- [Directions]
Each line of the data must reappear exactly in your answer, with no images included.
[Available data Boundary: Start]
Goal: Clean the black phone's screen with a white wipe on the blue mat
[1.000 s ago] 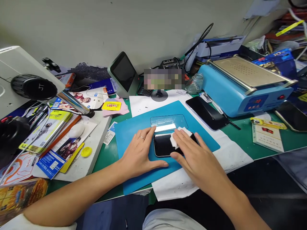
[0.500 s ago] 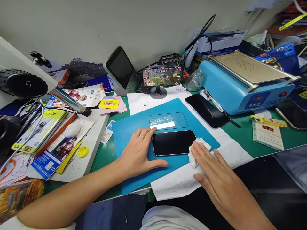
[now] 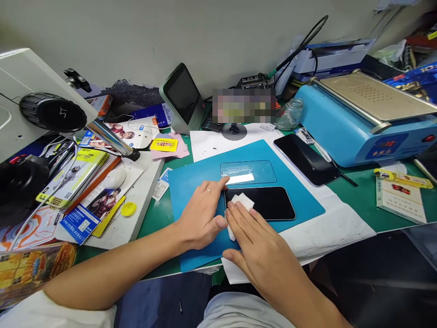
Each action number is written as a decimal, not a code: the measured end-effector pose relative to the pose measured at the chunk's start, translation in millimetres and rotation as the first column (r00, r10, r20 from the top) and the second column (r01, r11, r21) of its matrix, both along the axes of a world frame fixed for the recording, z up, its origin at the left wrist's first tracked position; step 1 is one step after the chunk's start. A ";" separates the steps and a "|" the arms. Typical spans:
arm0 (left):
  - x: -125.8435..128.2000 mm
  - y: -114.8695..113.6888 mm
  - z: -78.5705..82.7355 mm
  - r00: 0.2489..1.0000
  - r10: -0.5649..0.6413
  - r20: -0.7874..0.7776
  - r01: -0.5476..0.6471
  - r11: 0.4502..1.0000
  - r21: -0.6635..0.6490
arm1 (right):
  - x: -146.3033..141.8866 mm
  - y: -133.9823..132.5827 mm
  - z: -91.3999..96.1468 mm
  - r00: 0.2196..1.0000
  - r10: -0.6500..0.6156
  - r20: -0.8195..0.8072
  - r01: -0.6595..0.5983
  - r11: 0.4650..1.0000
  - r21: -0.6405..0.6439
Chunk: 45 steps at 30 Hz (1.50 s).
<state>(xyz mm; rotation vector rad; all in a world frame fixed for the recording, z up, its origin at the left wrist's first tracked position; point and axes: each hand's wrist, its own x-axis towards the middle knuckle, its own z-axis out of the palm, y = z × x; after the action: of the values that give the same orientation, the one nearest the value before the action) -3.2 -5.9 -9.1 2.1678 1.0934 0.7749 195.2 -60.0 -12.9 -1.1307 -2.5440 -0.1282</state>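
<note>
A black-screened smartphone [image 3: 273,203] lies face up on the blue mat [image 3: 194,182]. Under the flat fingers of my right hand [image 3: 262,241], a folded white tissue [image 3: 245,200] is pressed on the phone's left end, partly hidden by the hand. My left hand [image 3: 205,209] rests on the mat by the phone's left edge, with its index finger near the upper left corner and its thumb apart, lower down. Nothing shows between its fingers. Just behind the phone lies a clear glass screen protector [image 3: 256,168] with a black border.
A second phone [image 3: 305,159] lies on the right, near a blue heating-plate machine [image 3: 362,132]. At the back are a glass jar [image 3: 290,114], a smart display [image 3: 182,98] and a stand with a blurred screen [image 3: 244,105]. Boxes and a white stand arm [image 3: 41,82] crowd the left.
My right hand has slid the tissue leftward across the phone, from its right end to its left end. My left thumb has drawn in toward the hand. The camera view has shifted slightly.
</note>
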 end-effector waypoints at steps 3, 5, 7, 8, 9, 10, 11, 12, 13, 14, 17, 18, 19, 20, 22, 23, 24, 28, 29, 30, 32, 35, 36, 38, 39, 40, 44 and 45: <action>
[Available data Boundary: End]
- [Answer box]
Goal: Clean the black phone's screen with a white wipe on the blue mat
[1.000 s ago] 
[0.500 s ago] 
[now] 
Each action number is written as a decimal, not a code: the measured end-effector pose relative to the pose measured at the chunk's start, translation in millimetres and rotation as the first column (r00, r10, r20 from the top) and the second column (r01, r11, r21) of its matrix, both along the axes of a world frame fixed for the recording, z up, its origin at the left wrist's first tracked position; step 1 is one step after the chunk's start. A ";" separates the steps and a "|" the arms. Typical spans:
arm0 (left):
  - x: -125.8435..128.2000 mm
  - y: -114.8695..113.6888 mm
  - z: -78.5705..82.7355 mm
  - r00: 0.2489..1.0000
  - r10: -0.5649..0.6413
  - r20: -0.7874..0.7776
  - r01: -0.5476..0.6471
  - r11: 0.4502..1.0000
  - r21: -0.6635..0.6490
arm1 (right):
  - x: -146.3033..141.8866 mm
  - y: -133.9823..132.5827 mm
  - z: -91.3999..96.1468 mm
  - r00: 0.2196..1.0000
  - r10: -0.6500..0.6156
  - r20: -0.8195..0.8072
  - r01: -0.6595..0.5983
  - r11: 0.4650..1.0000
  - r21: -0.6405..0.6439
Chunk: 45 steps at 30 Hz (1.50 s).
<state>(xyz mm; rotation vector rad; all in a world frame fixed for the recording, z up, its origin at the left wrist's first tracked position; point and axes: each hand's wrist, its own x-axis towards the middle knuckle, its own z-axis out of the palm, y = z × x; after the action: of the values that give the same orientation, the one nearest the value before the action) -3.2 -5.9 -9.1 2.1678 1.0934 0.7749 195.2 -60.0 -12.9 -1.1307 -2.5440 -0.1282</state>
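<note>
A black-screened smartphone [image 3: 273,203] lies face up on the blue mat [image 3: 194,182]. Under the flat fingers of my right hand [image 3: 262,241], a folded white tissue [image 3: 245,200] is pressed on the phone's left end, partly hidden by the hand. My left hand [image 3: 205,209] rests on the mat by the phone's left edge, with its index finger near the upper left corner and its thumb apart, lower down. Nothing shows between its fingers. Just behind the phone lies a clear glass screen protector [image 3: 256,168] with a black border.
A second phone [image 3: 305,159] lies on the right, near a blue heating-plate machine [image 3: 362,132]. At the back are a glass jar [image 3: 290,114], a smart display [image 3: 182,98] and a stand with a blurred screen [image 3: 244,105]. Boxes and a white stand arm [image 3: 41,82] crowd the left.
My right hand has slid the tissue leftward across the phone, from its right end to its left end. My left thumb has drawn in toward the hand. The camera view has shifted slightly.
</note>
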 end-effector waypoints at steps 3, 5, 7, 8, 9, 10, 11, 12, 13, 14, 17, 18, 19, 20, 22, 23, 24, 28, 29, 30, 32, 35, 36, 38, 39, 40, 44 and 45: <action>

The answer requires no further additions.